L’Assemblea generale nazionale Cgil ha preso decisioni che segnano il passaggio verso il congresso. La discussione era stata preceduta da almeno un paio di riunioni dei segretari generali cariche di tensione.
Il documento conclusivo ha ribadito l’equilibrio nel rapporto tra confederazione e categorie e centralità della natura confederale e generale del modello di rappresentanza. È il sindacato di tutti i lavoratori che fa della propria unità interna un valore da salvaguardare.
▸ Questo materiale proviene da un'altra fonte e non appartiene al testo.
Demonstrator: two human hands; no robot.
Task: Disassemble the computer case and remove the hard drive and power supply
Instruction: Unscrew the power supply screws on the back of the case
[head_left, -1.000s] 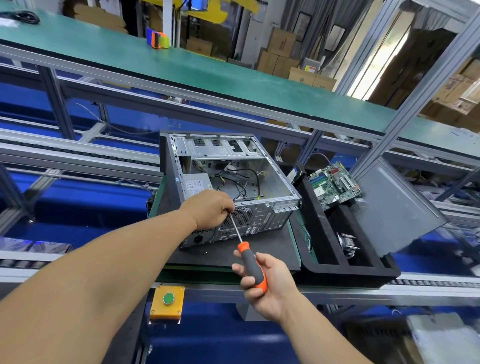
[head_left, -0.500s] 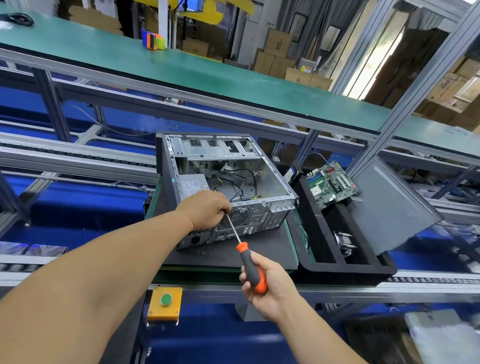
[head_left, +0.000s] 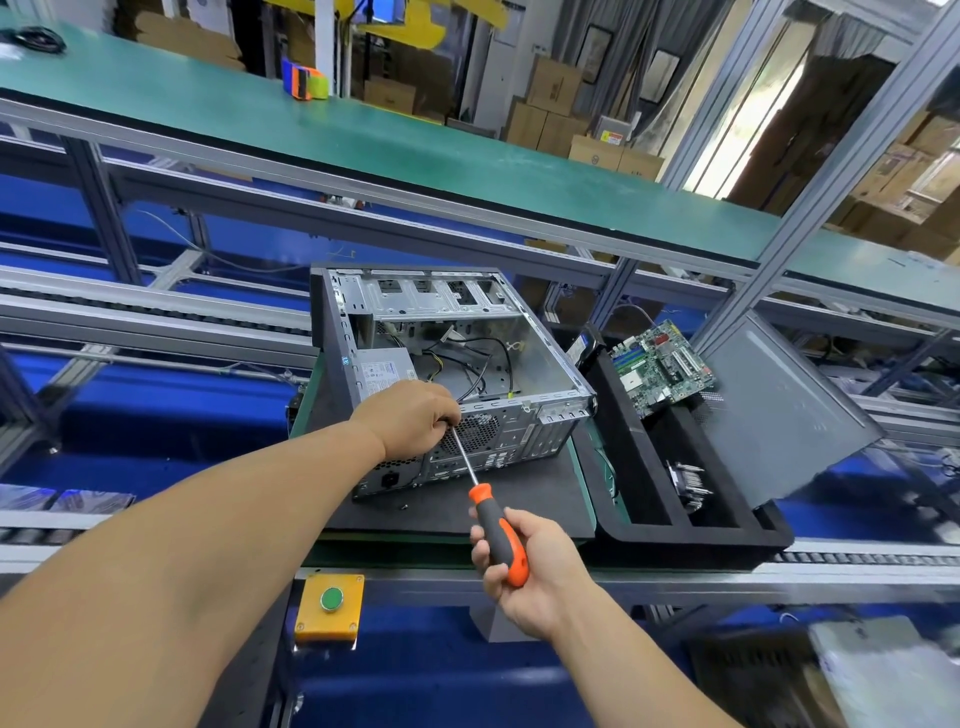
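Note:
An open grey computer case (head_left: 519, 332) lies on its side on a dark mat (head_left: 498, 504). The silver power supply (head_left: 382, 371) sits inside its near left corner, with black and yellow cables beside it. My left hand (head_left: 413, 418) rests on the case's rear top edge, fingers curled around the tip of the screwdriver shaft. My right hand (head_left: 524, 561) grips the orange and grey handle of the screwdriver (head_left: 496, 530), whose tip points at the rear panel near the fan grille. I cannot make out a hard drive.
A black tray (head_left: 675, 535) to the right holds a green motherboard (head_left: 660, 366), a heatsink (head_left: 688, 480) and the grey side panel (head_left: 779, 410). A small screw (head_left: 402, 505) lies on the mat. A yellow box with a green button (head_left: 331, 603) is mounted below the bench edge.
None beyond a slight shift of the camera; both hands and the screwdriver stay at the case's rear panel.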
Il nostro voto favorevole non impedisce di vedere ciò che non va o potrebbe non andare. La natura generale della Cgil va salvaguardata valorizzando i pluralismi interni che non trovano sintesi esclusivamente in consessi come la riunione dei segretari generali. La costruzione degli equilibri politici deve vedere il concorso di tutte le espressioni che vivono nell’organizzazione. Le anime politico-programmatiche sono strumento essenziale del sindacato generale. La sola dialettica tra strutture cannibalizza la ricchezza di un corpo sociale come il nostro, perché non attiva energie collettive diffuse, produce “dibattiti” che spesso diventano adesione o meno al punto di vista del segretario generale di riferimento, pena la perdita del “rapporto fiduciario”.
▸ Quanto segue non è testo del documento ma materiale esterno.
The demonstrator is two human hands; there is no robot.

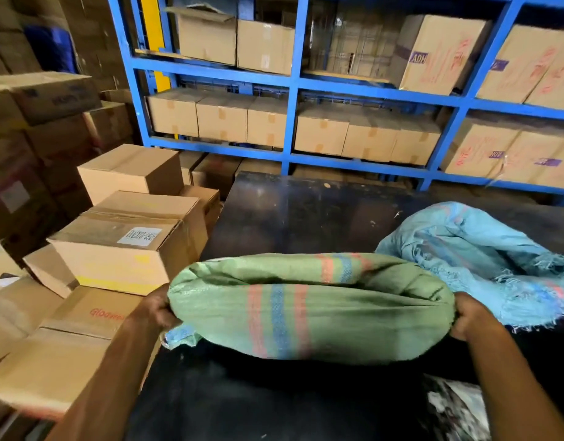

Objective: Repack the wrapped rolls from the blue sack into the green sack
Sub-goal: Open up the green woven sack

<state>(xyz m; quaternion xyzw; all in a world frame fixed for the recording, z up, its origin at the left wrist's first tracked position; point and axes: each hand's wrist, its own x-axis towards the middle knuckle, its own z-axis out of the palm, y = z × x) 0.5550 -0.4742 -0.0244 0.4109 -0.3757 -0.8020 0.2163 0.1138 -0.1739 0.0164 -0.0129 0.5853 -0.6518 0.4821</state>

La rinnovata capacità di costruire sintesi è preliminare per rinnovare la capacità di costruire unità e democrazia in un mondo del lavoro sempre più separato e sempre meno solidale. La democrazia è centrale per un sindacato generale consapevole che non basta il voto per essere democratici. La democrazia della partecipazione non può prescindere da una riflessione sull’unità delle lavoratrici e dei lavoratori. Bisogna realizzare le condizioni e le alleanze necessarie per rendere condivisi e esigibili gli spazi della partecipazione, spazi che parlano del ruolo dei delegati, della centralità del rapporto con i lavoratori, della responsabilità delle strutture di organizzare e costruire il consenso attorno ai valori di uguaglianza e libertà. Non basta essere eletti per rappresentare un punto di vista.